Ich hatte von ihm gewusst, jedoch sah ich ihn auf einer anderen als
dieser Erde. Und jetzt gehe, unsere ältere Schwester die Göttin
Sretscha
muss über ihn etwas wissen. Sie ist die jüngste Tochter der
Gottesmutter Makosch, sie webt Menschen das glückliche Los. Und
damit du mich in Erinnerung behältst, nimm hier ein kleines Geschenk
von mir mit. In Freude wird es dir gutes Gedenken sein und in der Not
bringt es dir Hilfe.“
Und
die Göttin Zhelja
gab ihrer Besucherin als Geschenk den silbernen Teller und das
goldene Ei.
Nasten'ka dankte der alten Göttin und Gastgeberin
für die Aufmerksamkeit und Hilfe bei ihren mitgebrachten Sorgen,
neigte sich vor ihr und ging dem wegweisenden Knäuel nach.
Nasten'ka
ging weiter,
und die Natur wurde ihr gar befremdlich.
Sie
schaute und sah nur
den schwarzen Wald auf jener Erde wachsen, ohne das reine Feld. Auch
die Bäume wurden immer höher, je weiter der Knäuel rollte, und
deren Stämme wuchsen ineinander. Es wurde immer finsterer: Die
kressrote Sonne sah man im Himmel kaum noch, nur das schwache
Leuchten des feuerroten Horizontes blieb. Der schwarze Wald blieb
hinter ihr, und Nasten'ka sah eine große Heide, ganz mit schwarzem
Stein bedeckt und darauf waren feurige Waitmanas.
So bat
Nasten'ka gütige Menschen, dass sie sie mit auf die feurige Waitmana
mitnehmen. Sie zog das dritte Paar eisernen Stiefel an, nahm den weg
weisenden Knäuel mit und flog von der düsteren Erde weg, wo die
gütige Göttin Zhelja lebte.
Sehr
lange schoss die
feurige Waitmana mitten durch die Himmelssterne auf dem Wege des
Perun.
Wie viel Zeit vorbei ging, weiß wohl keiner, da hatte Nasten'ka das
dritte Paar eisernen Stiefel kaputt getragen und das dritte eiserne
Brot aufgegessen, und da ward schon auch der Weg für die feurigen
Waitmana am Ziel. Nasten'kas Reise ging jedoch noch lange weiter.
Die
feurige Waitmana
landete auf einer schönen fein geschmückten Erde. Die goldene
Sonne senkte sich hinters Meer, gab viel Licht und Wärme, und vier
Monde erschienen am Himmelszelt. Sie tauchten die schöne Erde in ein
wunderbares Licht. Nasten'ka sah am Rande des türkisfarbenen Meeres
den goldblättrigen Wald und neben jenem Walde einen einsamen Palast.
Nasten'ka
ließ ihr
Knäuel aus der Hand auf der fein geschmückten Erde, und er rollte
auf jenen Palast. Nasten'ka ging dorthin
und klopfte an das Fenster:
'Gütige
Herren, lassen
Sie mich nächtigen!'
Am
Palasteingang trat
eine alte Frau hervor, gütig im Antlitz, wohl noch viel älter als
Göttin Zhelja, die vorher Nasten'ka bewirtet hatte.
„Wohin
des Weges,
schöne Maid? Wen suchst du auf der Swarog seiner Welt?“
„Gütiges
Großmütterchen, ich suche den Hellen Falken vom Sternbild Finist.

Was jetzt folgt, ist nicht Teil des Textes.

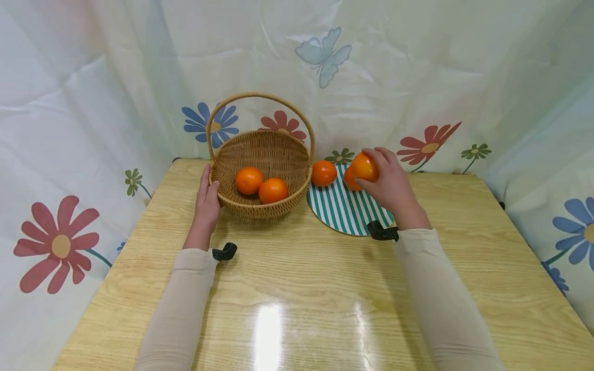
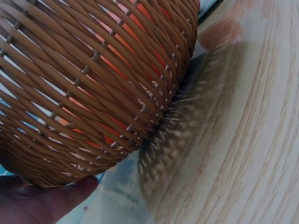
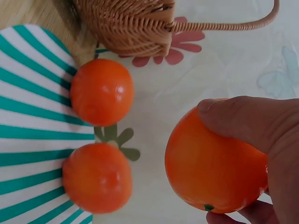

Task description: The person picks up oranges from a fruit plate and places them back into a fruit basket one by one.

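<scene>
In the head view a wicker basket with a tall arched handle stands at the back left of the table, with two oranges inside. My left hand rests against its left side, fingers fairly straight; the left wrist view shows a straight digit along the weave, the others mostly hidden. My right hand holds an orange between thumb and fingers, raised above a green-and-white striped round mat. Two more oranges, one on the left and one on the right, sit at the mat's far edge.
The wooden table stretches toward me, with bright reflections near the front. A flowered curtain hangs directly behind the table's back edge and around its sides. The basket's right side is close to the mat and the left loose orange.
</scene>
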The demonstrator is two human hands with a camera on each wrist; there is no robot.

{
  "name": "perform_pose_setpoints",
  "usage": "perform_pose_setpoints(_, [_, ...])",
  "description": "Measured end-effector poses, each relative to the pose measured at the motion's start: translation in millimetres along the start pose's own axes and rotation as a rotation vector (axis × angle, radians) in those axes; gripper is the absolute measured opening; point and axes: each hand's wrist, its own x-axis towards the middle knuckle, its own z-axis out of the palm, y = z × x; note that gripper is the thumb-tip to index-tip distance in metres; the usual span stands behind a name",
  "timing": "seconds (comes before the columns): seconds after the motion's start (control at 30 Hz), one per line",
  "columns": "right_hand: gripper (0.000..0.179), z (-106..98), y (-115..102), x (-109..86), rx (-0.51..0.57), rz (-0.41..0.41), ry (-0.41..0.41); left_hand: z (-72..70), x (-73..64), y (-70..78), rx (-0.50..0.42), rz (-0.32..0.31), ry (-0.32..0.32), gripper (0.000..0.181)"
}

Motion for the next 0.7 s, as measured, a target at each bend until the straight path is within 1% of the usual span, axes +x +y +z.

Ich war bei der alten Göttin Zhelja im Wald auf der dunklen düsteren
Erde unter der kressroten Sonne, nächtigte ein Mal bei ihr. Sie
hörte zwar über den Hellen Falken, jedoch weiß sie ihn nicht auf
ihrer Erde. Sie sagte, vielleicht weiß es ihre ältere Schwester,
Göttin Sretscha. Doch ich habe keine Ahnung, wo ich sie suchen
soll.“
Die
alte Frau ließ
Nasten'ka in die Stube, gab ihr Essen und Trinken, ließ sie in der
Banja
reine schwitzen und legte sie schlafen.
Am
Morgen weckte sie ihre
Besucherin und sagte ihr: „Horch mal, liebe Maid, was ich dir sage.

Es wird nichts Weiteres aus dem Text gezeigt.